YOUR INSTRUCTIONS =>
Look through the material that follows and show every line with the string "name".

GIVEN DATA =>
_ _ _ _ _

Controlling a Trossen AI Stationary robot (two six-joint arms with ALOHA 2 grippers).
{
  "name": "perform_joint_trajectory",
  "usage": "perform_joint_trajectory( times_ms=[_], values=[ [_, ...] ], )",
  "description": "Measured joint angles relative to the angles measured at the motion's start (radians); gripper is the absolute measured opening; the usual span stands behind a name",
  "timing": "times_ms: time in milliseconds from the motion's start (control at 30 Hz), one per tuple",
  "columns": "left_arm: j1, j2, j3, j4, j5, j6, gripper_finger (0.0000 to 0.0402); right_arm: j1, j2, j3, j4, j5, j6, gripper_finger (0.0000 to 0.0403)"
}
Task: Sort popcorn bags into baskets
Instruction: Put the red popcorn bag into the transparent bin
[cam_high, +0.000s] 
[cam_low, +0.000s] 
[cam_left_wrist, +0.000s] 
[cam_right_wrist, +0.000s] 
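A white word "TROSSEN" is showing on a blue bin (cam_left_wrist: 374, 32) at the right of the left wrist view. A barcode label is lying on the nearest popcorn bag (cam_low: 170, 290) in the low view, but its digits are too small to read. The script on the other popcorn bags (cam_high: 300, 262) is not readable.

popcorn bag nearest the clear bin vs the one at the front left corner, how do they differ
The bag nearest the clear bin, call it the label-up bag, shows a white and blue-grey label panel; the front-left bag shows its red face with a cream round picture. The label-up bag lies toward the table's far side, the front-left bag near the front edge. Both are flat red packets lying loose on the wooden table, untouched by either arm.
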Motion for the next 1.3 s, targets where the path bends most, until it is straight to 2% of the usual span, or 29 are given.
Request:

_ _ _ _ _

RESULT FOR THIS EXERCISE =>
  "name": "perform_joint_trajectory",
  "description": "Measured joint angles relative to the angles measured at the motion's start (radians); gripper is the absolute measured opening; the usual span stands behind a name",

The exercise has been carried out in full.